Academy voters are predominantly male; the dominant actors’ branch comes closest to a 50/50 male/female split. For those who think that the Academy proved itself not sexist by voting for Kathryn Bigelow and war movie “The Hurt Locker,” not so fast. The Academy directors snubbed Bigelow’s “Zero Dark Thirty,” although it landed a Best Picture nomination. On nominations morning this year, the very male and clubby Academy directors branch did not come through for member DuVernay. Instead they chose “Foxcatcher” helmer Bennett Miller.
Eastwood is an accomplished Oscar perennial (ten nominations and three wins as producer, director or actor); “American Sniper”‘s war scenes are complex, tense and well-executed. Cooper expertly channels the late sharpshooter Chris Kyle, building 35 pounds of muscle in the process, and earned extra cred from his powerful performance on Broadway as John Merrick in “The Elephant Man.” (I saw the show and was impressed by his sweet, emotional portrayal.) Now he’s vying for Best Actor against Steve Carell (“Foxcatcher”), Michael Keaton (“Birdman”), Benedict Cumberbatch (“The Imitation Game”) and Eddie Redmayne (“The Theory of Everything”). Cooper has the momentum that comes from the movie that was seen most recently, with heat.

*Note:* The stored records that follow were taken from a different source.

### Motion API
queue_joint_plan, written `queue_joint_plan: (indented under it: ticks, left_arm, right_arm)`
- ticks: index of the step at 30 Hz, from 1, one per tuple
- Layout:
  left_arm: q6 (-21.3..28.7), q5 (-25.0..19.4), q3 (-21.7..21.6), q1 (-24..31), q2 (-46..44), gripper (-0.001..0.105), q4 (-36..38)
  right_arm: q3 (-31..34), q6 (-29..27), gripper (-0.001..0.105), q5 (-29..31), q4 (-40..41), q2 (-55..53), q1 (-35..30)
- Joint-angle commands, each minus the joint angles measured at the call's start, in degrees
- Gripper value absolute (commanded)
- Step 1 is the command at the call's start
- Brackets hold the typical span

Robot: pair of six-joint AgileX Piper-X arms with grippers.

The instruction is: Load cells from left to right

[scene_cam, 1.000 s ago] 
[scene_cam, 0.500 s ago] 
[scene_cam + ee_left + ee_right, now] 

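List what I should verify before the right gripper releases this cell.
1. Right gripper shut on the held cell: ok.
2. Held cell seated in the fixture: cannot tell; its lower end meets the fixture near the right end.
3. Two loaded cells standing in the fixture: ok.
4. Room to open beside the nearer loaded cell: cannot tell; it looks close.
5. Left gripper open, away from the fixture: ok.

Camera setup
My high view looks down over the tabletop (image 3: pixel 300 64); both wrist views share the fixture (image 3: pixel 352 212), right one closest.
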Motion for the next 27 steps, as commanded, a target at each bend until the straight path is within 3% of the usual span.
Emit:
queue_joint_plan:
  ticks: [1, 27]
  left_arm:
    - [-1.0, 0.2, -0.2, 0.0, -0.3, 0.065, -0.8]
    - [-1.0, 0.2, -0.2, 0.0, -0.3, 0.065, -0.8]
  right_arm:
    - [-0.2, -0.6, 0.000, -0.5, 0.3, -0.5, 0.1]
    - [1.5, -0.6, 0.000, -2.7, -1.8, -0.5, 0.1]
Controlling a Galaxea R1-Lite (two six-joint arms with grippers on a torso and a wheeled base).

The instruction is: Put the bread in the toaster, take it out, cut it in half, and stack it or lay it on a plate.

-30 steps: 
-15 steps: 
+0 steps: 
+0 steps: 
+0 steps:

The Academy in a weak year voted in eight Best Picture nominations, including late entrants “American Sniper” and “Selma.” Eastwood’s war movie is surging at the box office in limited release and will be huge when it goes wide January 16. Its Rotten Tomatoes score is a merely respectable 74% (in the range of “Crash,” which had 75%), lower than “Unbroken,” at 49%. “Selma” is at 100%, no matter what contrarian Armond White writes.
What could “American Sniper” win? Cooper, Adapted Screenplay, Picture, Editing, Sound Mixing or Sound Editing? I say it comes away with zip. But never count out the steak eaters.